Momnesia is Here to Stay
I was supposed to be meeting a brand new friend for lunch yesterday.
Our get-together was going to be the high point of my week. I'd imagined us sitting together, laughing and solving all the world’s problems over sandwiches, salad, and a pot of coffee. It was a great fantasy while it lasted.
Then school was cancelled for my youngest child and my brain switched from general operating mode into maternal problem-solving mode. It became highly selective about the type of data it was willing to receive or retain (data related to “school” and “child” were flagged as top priority) as I went about rearranging my day.
I made plans to work from home so that I could help out another mom from the school who needed childcare for the day. (Besides, having her 11 year old entertain my 11 year old would keep both boys happy and entertained. It was going to be a win-win all around.) That mom dropped off her son, the boys started doing their thing, and I started troubleshooting an email glitch on my computer.
At that point, I discovered a more serious glitch -- a maternal brain processing error that is commonly known as momnesia. When it was deciding which types of information it needed to access to re-plan my day in a hurry, my brain had failed to search the data set “calendar,” choosing instead to search a less reliable data set known as "Ann's memory.”
This was not a good thing.
Shortly after noon, I glanced at the calendar on my computer and discovered that I should have been sitting in a café across town with my new friend.
Standing someone up on a first friend-date is not a proven strategy for making friends. It makes you look like someone who doesn't deserve to have any friends (let alone any more friends).
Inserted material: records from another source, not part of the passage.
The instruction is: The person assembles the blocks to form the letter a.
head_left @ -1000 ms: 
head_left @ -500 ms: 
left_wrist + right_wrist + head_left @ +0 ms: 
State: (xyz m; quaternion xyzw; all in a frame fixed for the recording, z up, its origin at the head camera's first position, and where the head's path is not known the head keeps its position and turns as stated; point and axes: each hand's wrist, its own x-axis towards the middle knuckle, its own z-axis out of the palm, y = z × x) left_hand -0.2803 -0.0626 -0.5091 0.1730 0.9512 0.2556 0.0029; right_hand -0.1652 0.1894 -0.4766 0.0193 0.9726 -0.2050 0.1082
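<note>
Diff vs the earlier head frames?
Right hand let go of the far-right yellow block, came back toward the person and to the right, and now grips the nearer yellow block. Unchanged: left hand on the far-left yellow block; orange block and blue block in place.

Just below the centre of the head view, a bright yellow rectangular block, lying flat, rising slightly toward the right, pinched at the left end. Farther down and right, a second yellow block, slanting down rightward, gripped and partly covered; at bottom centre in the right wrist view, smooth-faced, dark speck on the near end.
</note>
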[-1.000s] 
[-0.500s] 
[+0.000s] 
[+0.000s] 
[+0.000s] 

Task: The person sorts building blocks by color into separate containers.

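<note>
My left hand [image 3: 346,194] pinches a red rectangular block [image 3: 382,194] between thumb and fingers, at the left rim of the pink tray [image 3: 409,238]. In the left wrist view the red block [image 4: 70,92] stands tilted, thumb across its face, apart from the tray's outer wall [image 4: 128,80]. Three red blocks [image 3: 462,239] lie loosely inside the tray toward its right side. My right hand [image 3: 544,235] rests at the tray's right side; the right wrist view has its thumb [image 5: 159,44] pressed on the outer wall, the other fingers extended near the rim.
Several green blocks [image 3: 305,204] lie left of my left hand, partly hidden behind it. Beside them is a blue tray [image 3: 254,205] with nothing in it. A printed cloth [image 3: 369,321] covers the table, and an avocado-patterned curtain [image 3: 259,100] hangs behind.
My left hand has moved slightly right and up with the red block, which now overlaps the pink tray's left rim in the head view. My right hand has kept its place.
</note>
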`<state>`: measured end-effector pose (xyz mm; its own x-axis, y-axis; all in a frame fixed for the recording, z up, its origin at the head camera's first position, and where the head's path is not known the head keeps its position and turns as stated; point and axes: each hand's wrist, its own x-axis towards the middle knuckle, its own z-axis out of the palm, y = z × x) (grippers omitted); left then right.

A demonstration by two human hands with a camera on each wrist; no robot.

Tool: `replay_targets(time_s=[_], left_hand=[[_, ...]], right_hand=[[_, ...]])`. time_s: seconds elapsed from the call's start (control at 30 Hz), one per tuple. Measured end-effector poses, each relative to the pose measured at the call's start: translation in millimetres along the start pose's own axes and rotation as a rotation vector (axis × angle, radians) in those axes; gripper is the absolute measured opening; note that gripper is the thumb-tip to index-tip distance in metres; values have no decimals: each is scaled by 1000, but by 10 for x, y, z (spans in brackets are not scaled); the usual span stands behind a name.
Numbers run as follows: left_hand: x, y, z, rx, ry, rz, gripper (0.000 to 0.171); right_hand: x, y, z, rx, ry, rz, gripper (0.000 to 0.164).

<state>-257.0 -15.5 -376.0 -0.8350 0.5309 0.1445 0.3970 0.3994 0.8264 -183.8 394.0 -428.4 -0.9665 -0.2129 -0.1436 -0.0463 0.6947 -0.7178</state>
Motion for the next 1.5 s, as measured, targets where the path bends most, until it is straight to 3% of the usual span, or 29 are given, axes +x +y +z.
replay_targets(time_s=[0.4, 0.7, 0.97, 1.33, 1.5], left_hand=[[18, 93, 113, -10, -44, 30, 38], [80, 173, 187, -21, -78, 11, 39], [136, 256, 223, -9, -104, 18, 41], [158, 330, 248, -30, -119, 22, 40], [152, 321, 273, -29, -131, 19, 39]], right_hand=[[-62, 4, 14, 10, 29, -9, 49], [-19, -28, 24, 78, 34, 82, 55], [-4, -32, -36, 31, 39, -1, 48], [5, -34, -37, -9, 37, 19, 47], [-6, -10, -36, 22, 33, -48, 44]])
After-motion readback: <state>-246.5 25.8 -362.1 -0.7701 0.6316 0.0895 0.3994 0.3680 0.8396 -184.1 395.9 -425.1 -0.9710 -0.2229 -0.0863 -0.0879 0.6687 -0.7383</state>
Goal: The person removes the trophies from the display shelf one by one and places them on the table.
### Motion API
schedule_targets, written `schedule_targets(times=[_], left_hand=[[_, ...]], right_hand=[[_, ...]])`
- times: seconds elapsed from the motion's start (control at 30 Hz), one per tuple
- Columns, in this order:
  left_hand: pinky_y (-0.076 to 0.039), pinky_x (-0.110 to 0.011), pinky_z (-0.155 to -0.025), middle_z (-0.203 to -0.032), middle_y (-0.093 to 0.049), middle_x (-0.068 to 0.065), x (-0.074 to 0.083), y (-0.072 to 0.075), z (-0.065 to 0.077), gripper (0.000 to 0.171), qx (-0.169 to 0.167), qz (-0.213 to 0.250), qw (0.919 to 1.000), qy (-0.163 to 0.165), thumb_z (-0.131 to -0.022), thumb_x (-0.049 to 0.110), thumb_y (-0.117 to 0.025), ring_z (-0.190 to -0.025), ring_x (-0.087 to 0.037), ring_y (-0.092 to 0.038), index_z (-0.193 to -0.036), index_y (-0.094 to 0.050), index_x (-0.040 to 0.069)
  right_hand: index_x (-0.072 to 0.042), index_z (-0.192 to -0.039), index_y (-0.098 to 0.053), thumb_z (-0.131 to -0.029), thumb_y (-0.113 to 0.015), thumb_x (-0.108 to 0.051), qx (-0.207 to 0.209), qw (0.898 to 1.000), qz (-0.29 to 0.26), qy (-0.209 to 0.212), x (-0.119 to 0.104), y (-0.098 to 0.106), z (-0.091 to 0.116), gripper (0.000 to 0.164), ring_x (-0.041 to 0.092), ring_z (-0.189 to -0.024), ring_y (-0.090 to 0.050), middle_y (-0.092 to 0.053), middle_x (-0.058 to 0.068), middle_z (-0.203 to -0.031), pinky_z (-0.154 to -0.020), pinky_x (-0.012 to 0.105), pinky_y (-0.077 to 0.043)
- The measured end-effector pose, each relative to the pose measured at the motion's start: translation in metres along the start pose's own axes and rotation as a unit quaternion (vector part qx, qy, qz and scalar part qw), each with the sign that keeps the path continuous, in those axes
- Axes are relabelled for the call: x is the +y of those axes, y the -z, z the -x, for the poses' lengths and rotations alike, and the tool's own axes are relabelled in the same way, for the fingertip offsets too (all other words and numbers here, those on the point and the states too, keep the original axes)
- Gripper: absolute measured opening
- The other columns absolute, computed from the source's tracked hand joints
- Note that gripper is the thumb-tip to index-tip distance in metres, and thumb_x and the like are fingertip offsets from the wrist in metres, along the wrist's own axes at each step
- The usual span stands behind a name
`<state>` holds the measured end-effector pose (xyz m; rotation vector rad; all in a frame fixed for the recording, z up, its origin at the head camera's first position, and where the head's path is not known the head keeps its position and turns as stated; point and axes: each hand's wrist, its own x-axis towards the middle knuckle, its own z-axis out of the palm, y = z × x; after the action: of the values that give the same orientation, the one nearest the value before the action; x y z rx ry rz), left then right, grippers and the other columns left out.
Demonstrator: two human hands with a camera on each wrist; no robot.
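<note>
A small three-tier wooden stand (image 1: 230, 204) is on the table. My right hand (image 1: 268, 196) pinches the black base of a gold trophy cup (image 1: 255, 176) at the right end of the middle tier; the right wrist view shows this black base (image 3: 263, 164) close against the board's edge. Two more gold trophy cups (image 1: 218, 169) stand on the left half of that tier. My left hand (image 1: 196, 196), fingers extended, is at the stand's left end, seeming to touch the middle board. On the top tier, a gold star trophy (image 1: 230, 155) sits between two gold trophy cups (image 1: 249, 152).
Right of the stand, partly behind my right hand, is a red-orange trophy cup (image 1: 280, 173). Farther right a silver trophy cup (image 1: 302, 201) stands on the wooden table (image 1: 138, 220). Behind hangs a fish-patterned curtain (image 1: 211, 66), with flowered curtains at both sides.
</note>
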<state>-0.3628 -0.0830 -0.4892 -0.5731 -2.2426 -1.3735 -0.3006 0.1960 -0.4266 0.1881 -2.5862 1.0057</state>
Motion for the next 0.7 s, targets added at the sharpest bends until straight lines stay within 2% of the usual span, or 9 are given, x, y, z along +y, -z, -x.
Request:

Fortunately, my new friend was very understanding. She told me she doesn’t hold grudges (lucky for me). And she’s willing to rebook lunch. (My treat.)
After I hung up the phone from the apology phone call, I reflected back upon my first episode of momnesia, almost 21 years earlier. The circumstances were eerily similar. I had forgotten another lunch date with a different friend. At the time, I chalked up the momnesia to sleep deprivation, hormones, and the miscellaneous fallout of being a new mom. I concluded the condition was temporary and that I'd soon be back to being my usual, efficient, well-organized self (someone who had created a database to track wedding invitation responses). (Michelle Henry, are you listening?)
Two decades later, I think I have to accept that these occasional episodes of momnesia (a.k.a. parental amnesia) are part-and-parcel of being a parent; and that they are unlikely to disappear while I still have kids living under my roof. If my mom-of-four brain (a brain that has accumulated 68 mom-years of parenting experience and 45-years of life-on-this-planet experience) hasn't been magically cured of momnesia, it's unlikely to become 100% foolproof next week or even next year.
Think about it. If you're asking one human brain to keep track of multiple channels of ever-changing data, and to adjust for repeated data changes or complete data cancellations or overwrites), you’re going to have the odd performance issue.
Overloaded computers crash, maxed out parents forget things. We reboot; apologize (in the case of humans); upgrade our check, check, and double-check systems; and life goes on.